Items listed in a dataset:
# # #

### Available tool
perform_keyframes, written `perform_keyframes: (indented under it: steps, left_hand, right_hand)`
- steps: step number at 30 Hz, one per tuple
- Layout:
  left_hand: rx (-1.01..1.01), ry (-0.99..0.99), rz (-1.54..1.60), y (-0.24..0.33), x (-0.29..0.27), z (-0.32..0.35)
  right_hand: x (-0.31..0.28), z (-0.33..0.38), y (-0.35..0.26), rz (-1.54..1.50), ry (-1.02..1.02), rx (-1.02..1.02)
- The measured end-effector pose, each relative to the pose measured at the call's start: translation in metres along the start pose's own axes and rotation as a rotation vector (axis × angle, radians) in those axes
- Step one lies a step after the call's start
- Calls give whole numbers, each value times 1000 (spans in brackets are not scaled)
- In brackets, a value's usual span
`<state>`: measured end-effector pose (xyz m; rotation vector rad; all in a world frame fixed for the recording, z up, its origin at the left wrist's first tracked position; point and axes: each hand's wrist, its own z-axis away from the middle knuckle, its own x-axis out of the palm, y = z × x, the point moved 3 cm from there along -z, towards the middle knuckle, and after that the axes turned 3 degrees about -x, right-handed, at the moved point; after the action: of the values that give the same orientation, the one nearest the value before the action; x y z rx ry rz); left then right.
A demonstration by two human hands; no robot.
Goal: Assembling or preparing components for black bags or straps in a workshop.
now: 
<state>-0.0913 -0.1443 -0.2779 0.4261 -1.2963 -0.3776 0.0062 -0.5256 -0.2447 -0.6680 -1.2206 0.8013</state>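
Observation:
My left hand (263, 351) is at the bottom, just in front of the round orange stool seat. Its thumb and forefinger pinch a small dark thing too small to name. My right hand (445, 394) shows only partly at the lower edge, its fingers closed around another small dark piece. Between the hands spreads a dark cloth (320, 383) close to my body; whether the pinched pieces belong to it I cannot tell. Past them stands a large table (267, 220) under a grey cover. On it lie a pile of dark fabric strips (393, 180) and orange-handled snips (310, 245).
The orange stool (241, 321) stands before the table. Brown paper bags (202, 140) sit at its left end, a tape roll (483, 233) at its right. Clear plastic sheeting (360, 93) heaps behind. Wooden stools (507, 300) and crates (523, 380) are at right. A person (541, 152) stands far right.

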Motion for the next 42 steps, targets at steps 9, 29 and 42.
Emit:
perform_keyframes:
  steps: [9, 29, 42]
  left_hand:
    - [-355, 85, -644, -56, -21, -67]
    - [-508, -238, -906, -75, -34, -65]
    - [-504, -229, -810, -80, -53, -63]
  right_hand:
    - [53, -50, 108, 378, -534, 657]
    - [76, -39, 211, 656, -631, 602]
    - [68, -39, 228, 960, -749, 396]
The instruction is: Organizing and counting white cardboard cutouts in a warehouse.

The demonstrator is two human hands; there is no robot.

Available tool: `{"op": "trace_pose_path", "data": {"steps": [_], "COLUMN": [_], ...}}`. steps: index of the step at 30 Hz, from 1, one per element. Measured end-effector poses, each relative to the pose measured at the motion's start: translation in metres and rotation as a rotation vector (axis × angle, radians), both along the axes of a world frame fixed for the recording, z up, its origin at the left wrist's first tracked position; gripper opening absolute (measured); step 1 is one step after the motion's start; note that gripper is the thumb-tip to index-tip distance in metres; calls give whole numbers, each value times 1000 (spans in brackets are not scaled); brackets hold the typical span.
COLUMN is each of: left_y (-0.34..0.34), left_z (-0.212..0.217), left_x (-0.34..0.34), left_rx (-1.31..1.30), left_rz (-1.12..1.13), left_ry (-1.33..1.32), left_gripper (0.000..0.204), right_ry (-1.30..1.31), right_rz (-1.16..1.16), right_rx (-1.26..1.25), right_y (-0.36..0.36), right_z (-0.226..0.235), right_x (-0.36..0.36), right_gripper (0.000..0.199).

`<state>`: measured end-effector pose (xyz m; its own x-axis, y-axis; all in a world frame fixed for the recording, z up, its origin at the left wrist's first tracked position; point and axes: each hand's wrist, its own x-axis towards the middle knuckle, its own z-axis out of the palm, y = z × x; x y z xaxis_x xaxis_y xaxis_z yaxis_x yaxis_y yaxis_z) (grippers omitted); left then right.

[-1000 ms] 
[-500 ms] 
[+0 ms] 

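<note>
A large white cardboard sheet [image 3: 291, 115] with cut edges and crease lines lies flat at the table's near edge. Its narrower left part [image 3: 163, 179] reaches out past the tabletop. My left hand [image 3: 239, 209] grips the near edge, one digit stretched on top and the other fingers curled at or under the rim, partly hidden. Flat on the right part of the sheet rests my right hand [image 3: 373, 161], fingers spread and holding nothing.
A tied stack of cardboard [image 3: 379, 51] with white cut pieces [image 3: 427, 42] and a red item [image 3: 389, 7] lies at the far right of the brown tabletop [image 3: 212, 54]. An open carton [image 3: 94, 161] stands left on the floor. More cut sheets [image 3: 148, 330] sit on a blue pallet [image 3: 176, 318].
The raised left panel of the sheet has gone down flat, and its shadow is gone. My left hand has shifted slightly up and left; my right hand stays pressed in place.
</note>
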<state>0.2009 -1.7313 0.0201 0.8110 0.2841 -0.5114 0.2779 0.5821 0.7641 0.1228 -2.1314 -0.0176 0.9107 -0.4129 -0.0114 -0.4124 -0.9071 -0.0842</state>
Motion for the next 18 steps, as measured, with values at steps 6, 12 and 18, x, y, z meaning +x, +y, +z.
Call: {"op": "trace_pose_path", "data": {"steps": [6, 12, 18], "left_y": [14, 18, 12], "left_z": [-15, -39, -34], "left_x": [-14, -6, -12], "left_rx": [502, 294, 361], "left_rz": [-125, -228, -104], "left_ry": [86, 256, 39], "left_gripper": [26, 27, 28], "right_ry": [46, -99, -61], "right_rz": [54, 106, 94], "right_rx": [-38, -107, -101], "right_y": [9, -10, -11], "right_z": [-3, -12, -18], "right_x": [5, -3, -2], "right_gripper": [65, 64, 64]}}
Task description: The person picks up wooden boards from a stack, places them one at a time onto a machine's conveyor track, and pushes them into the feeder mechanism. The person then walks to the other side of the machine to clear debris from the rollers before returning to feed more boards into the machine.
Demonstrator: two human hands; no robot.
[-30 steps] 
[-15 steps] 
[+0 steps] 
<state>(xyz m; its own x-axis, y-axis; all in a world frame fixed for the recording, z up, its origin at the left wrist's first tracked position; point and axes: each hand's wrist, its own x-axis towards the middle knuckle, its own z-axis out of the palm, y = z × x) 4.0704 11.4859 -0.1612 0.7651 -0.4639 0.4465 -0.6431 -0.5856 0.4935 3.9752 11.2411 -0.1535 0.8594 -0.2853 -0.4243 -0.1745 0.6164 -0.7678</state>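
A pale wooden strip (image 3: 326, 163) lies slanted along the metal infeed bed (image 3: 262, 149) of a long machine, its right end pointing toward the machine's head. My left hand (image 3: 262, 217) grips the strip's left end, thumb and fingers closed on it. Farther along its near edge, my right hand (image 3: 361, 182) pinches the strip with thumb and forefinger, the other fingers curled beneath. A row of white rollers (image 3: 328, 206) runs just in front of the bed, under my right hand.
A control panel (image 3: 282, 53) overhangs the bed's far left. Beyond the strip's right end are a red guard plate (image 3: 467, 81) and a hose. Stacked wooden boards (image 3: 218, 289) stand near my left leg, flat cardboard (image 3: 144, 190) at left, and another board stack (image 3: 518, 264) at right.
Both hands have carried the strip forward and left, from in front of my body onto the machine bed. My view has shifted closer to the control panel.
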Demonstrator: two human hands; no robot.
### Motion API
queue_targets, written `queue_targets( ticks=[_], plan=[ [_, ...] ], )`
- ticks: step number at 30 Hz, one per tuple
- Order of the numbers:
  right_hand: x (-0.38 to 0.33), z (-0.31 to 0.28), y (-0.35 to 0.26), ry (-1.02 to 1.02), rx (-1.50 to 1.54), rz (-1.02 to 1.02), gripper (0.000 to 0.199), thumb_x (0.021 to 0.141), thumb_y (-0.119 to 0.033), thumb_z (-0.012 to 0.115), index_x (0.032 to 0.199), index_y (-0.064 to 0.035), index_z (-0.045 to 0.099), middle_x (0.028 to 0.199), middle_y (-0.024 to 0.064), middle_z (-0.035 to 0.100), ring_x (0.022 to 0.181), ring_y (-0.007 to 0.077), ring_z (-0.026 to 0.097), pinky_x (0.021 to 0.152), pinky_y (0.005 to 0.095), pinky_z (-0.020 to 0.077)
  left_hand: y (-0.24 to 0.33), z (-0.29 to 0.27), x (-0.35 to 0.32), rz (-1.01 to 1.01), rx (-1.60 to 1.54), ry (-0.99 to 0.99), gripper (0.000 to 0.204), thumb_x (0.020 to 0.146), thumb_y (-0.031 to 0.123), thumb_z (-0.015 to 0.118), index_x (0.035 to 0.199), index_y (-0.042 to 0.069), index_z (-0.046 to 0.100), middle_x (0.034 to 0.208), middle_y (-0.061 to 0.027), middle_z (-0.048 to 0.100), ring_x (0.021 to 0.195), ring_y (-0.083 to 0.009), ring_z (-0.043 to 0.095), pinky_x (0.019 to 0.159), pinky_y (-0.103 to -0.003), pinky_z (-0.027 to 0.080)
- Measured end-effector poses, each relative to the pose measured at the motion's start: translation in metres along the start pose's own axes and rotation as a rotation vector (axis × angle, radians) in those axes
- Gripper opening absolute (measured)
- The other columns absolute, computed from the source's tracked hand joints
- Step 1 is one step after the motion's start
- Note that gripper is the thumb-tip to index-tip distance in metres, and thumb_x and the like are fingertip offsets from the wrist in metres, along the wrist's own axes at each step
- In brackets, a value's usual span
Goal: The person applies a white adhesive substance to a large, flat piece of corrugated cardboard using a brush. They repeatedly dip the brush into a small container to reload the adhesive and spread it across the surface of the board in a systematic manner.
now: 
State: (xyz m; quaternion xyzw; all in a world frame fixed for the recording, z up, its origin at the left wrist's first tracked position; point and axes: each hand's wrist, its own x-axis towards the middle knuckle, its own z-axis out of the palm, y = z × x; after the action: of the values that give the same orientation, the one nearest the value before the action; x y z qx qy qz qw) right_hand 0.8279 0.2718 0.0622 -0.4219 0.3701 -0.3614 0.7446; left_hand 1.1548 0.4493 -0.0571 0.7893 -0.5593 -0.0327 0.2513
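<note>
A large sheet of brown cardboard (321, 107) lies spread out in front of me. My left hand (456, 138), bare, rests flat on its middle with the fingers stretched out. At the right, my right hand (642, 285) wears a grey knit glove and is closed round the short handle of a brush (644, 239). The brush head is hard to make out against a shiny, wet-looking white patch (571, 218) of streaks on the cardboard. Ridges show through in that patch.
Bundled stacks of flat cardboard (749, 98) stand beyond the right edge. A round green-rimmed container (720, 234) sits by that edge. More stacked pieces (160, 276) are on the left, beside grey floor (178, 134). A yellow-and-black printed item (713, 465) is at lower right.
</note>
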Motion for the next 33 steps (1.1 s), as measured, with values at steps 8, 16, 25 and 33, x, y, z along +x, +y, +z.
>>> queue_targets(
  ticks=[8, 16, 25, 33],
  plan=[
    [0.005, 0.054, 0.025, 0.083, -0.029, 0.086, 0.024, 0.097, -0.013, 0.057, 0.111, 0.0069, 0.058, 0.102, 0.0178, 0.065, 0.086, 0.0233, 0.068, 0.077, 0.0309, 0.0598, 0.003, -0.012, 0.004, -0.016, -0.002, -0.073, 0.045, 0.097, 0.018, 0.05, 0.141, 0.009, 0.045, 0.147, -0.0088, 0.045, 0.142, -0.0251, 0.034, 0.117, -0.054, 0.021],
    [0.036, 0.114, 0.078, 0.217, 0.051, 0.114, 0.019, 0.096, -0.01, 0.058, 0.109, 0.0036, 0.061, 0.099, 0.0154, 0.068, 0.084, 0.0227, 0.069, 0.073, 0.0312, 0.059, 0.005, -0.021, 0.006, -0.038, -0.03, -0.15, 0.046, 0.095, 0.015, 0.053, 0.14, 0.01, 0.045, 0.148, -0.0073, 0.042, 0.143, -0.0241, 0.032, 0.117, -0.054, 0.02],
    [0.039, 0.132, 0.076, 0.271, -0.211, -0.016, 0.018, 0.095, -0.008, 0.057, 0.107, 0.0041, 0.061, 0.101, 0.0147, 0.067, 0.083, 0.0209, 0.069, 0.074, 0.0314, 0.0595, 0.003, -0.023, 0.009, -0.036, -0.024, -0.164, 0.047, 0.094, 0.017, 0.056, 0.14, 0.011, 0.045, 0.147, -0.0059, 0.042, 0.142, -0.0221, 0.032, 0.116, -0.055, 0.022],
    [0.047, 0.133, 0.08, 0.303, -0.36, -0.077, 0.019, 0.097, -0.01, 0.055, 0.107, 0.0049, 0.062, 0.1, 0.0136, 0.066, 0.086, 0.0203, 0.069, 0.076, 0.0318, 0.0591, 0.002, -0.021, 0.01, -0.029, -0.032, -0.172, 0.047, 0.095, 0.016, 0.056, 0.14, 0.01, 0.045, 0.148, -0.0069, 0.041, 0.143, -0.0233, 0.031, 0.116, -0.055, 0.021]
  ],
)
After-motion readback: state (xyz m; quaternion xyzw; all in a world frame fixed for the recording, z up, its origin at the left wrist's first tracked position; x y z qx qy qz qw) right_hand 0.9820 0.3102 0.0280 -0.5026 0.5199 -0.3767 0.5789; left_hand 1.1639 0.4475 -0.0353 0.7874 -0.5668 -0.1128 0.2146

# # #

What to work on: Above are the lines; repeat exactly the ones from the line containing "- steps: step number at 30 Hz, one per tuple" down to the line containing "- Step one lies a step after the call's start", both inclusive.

Solution for this problem:
- steps: step number at 30 Hz, one per tuple
- Layout:
  left_hand: rx (-1.01..1.01), ry (-0.99..0.99), rz (-1.54..1.60), y (-0.24..0.33), x (-0.29..0.27), z (-0.32..0.35)
  right_hand: x (-0.31..0.28), z (-0.33..0.38), y (-0.35..0.26), rz (-1.54..1.50), ry (-1.02..1.02), rx (-1.02..1.02)
- The measured end-effector pose, each relative to the pose measured at the call's start: translation in metres along the start pose's own axes and rotation as a rotation vector (axis × angle, radians) in those axes
- Step one lies a step after the call's start

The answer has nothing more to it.